THE DATA
━━━━
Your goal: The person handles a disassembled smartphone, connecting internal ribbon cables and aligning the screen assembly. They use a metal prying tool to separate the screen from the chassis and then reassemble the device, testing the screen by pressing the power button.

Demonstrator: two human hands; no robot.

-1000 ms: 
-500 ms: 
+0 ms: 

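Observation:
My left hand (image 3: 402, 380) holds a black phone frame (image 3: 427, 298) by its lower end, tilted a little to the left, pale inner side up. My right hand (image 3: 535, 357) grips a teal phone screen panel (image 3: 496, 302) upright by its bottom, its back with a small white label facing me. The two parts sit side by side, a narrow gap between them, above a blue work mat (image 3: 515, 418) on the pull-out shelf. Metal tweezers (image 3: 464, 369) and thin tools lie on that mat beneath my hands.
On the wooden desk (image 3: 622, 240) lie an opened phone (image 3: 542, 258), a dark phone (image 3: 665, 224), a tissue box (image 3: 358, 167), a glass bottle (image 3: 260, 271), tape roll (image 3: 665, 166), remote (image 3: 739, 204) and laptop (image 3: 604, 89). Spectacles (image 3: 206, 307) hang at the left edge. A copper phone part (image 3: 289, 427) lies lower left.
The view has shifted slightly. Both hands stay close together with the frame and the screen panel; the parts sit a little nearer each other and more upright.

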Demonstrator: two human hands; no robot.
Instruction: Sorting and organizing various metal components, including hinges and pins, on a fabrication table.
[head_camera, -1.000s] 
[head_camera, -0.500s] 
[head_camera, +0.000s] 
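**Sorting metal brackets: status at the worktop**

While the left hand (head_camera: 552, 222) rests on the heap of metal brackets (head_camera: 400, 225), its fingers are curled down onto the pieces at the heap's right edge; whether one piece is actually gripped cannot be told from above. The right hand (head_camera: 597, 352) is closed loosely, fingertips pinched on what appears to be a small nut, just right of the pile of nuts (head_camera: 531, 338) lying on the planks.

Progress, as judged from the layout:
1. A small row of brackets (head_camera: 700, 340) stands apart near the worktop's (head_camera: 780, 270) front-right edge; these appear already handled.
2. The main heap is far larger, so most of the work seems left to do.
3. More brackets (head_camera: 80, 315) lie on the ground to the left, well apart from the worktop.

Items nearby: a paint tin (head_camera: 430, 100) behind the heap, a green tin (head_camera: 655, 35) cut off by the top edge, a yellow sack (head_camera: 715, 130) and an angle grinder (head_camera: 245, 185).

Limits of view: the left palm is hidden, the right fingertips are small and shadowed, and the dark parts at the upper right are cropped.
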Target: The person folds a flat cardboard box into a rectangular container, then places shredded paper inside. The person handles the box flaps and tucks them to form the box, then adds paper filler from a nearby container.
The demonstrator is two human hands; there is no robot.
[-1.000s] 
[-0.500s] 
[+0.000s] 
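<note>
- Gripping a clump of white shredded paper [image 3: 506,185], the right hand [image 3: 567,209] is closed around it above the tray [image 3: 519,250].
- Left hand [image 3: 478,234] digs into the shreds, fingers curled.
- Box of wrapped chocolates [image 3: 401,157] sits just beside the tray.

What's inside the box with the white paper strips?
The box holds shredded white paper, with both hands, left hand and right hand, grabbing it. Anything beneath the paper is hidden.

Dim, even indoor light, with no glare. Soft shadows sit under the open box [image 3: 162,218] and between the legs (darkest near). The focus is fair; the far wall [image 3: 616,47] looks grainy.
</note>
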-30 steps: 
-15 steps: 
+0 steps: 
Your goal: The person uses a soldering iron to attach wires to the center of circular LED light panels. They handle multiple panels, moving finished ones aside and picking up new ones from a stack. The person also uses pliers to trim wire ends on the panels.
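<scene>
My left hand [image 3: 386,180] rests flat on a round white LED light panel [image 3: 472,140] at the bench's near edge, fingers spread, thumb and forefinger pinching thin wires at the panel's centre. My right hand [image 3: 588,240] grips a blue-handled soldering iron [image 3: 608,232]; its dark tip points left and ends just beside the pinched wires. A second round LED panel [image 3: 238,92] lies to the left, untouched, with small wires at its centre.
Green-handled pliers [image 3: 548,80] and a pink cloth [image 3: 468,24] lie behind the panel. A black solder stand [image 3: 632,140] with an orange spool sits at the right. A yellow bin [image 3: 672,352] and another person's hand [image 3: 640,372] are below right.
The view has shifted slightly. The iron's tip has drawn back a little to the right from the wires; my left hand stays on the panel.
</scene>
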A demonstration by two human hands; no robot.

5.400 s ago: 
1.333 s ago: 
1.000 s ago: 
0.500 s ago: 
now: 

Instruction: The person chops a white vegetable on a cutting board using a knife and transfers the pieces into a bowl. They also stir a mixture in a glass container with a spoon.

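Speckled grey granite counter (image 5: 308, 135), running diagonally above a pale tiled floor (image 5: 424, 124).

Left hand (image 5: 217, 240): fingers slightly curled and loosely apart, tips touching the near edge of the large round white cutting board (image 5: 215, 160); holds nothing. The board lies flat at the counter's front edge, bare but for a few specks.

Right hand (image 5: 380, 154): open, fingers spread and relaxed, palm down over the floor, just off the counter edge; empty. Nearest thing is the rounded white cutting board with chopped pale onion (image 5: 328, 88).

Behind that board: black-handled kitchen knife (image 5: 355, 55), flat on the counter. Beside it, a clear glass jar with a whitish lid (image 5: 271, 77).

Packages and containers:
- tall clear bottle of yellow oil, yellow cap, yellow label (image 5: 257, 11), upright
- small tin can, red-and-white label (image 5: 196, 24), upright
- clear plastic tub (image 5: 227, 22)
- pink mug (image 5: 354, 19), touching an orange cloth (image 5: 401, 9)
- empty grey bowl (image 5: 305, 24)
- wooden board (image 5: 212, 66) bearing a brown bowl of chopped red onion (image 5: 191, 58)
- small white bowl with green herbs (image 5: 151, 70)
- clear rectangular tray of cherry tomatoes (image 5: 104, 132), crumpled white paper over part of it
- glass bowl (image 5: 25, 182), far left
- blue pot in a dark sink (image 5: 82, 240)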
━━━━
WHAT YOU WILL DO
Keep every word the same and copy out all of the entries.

ANSWER FOR THE TASK
Your goal: The person handles a disassembled smartphone, connecting internal ribbon cables and aligning the screen assembly. They use a metal prying tool to separate the screen from the chassis and then reassemble the device, testing the screen by pressing the power button.

Demonstrator: two human hands; no robot.

-1000 ms: 
-500 ms: 
+0 ms: 

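Observation:
My left hand (image 3: 402, 380) holds a black phone frame (image 3: 427, 298) by its lower end, tilted a little to the left, pale inner side up. My right hand (image 3: 535, 357) grips a teal phone screen panel (image 3: 496, 302) upright by its bottom, its back with a small white label facing me. The two parts sit side by side, a narrow gap between them, above a blue work mat (image 3: 515, 418) on the pull-out shelf. Metal tweezers (image 3: 464, 369) and thin tools lie on that mat beneath my hands.
On the wooden desk (image 3: 622, 240) lie an opened phone (image 3: 542, 258), a dark phone (image 3: 665, 224), a tissue box (image 3: 358, 167), a glass bottle (image 3: 260, 271), tape roll (image 3: 665, 166), remote (image 3: 739, 204) and laptop (image 3: 604, 89). Spectacles (image 3: 206, 307) hang at the left edge. A copper phone part (image 3: 289, 427) lies lower left.
The view has shifted slightly. Both hands stay close together with the frame and the screen panel; the parts sit a little nearer each other and more upright.
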
Demonstrator: two human hands; no robot.
Instruction: Sorting and organizing various metal components, including hinges and pins, on a fabrication table.
[head_camera, -1.000s] 
[head_camera, -0.500s] 
[head_camera, +0.000s] 
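**Sorting metal brackets: status at the worktop**

While the left hand (head_camera: 552, 222) rests on the heap of metal brackets (head_camera: 400, 225), its fingers are curled down onto the pieces at the heap's right edge; whether one piece is actually gripped cannot be told from above. The right hand (head_camera: 597, 352) is closed loosely, fingertips pinched on what appears to be a small nut, just right of the pile of nuts (head_camera: 531, 338) lying on the planks.

Progress, as judged from the layout:
1. A small row of brackets (head_camera: 700, 340) stands apart near the worktop's (head_camera: 780, 270) front-right edge; these appear already handled.
2. The main heap is far larger, so most of the work seems left to do.
3. More brackets (head_camera: 80, 315) lie on the ground to the left, well apart from the worktop.

Items nearby: a paint tin (head_camera: 430, 100) behind the heap, a green tin (head_camera: 655, 35) cut off by the top edge, a yellow sack (head_camera: 715, 130) and an angle grinder (head_camera: 245, 185).

Limits of view: the left palm is hidden, the right fingertips are small and shadowed, and the dark parts at the upper right are cropped.
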Target: The person folds a flat cardboard box into a rectangular container, then places shredded paper inside. The person handles the box flaps and tucks them to form the box, then adds paper filler from a nearby container.
The demonstrator is two human hands; there is no robot.
[-1.000s] 
[-0.500s] 
[+0.000s] 
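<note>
- Gripping a clump of white shredded paper [image 3: 506,185], the right hand [image 3: 567,209] is closed around it above the tray [image 3: 519,250].
- Left hand [image 3: 478,234] digs into the shreds, fingers curled.
- Box of wrapped chocolates [image 3: 401,157] sits just beside the tray.

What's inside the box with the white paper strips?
The box holds shredded white paper, with both hands, left hand and right hand, grabbing it. Anything beneath the paper is hidden.

Dim, even indoor light, with no glare. Soft shadows sit under the open box [image 3: 162,218] and between the legs (darkest near). The focus is fair; the far wall [image 3: 616,47] looks grainy.
</note>
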-30 steps: 
-15 steps: 
+0 steps: 
Your goal: The person uses a soldering iron to attach wires to the center of circular LED light panels. They handle multiple panels, moving finished ones aside and picking up new ones from a stack. The person also uses pliers to trim wire ends on the panels.
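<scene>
My left hand [image 3: 386,180] rests flat on a round white LED light panel [image 3: 472,140] at the bench's near edge, fingers spread, thumb and forefinger pinching thin wires at the panel's centre. My right hand [image 3: 588,240] grips a blue-handled soldering iron [image 3: 608,232]; its dark tip points left and ends just beside the pinched wires. A second round LED panel [image 3: 238,92] lies to the left, untouched, with small wires at its centre.
Green-handled pliers [image 3: 548,80] and a pink cloth [image 3: 468,24] lie behind the panel. A black solder stand [image 3: 632,140] with an orange spool sits at the right. A yellow bin [image 3: 672,352] and another person's hand [image 3: 640,372] are below right.
The view has shifted slightly. The iron's tip has drawn back a little to the right from the wires; my left hand stays on the panel.
</scene>
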A demonstration by two human hands; no robot.

5.400 s ago: 
1.333 s ago: 
1.000 s ago: 
0.500 s ago: 
now: 

Instruction: The person chops a white vegetable on a cutting board using a knife and transfers the pieces into a bowl. They also stir a mixture in a glass container with a spoon.

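Speckled grey granite counter (image 5: 308, 135), running diagonally above a pale tiled floor (image 5: 424, 124).

Left hand (image 5: 217, 240): fingers slightly curled and loosely apart, tips touching the near edge of the large round white cutting board (image 5: 215, 160); holds nothing. The board lies flat at the counter's front edge, bare but for a few specks.

Right hand (image 5: 380, 154): open, fingers spread and relaxed, palm down over the floor, just off the counter edge; empty. Nearest thing is the rounded white cutting board with chopped pale onion (image 5: 328, 88).

Behind that board: black-handled kitchen knife (image 5: 355, 55), flat on the counter. Beside it, a clear glass jar with a whitish lid (image 5: 271, 77).

Packages and containers:
- tall clear bottle of yellow oil, yellow cap, yellow label (image 5: 257, 11), upright
- small tin can, red-and-white label (image 5: 196, 24), upright
- clear plastic tub (image 5: 227, 22)
- pink mug (image 5: 354, 19), touching an orange cloth (image 5: 401, 9)
- empty grey bowl (image 5: 305, 24)
- wooden board (image 5: 212, 66) bearing a brown bowl of chopped red onion (image 5: 191, 58)
- small white bowl with green herbs (image 5: 151, 70)
- clear rectangular tray of cherry tomatoes (image 5: 104, 132), crumpled white paper over part of it
- glass bowl (image 5: 25, 182), far left
- blue pot in a dark sink (image 5: 82, 240)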

The exercise asks for nothing more.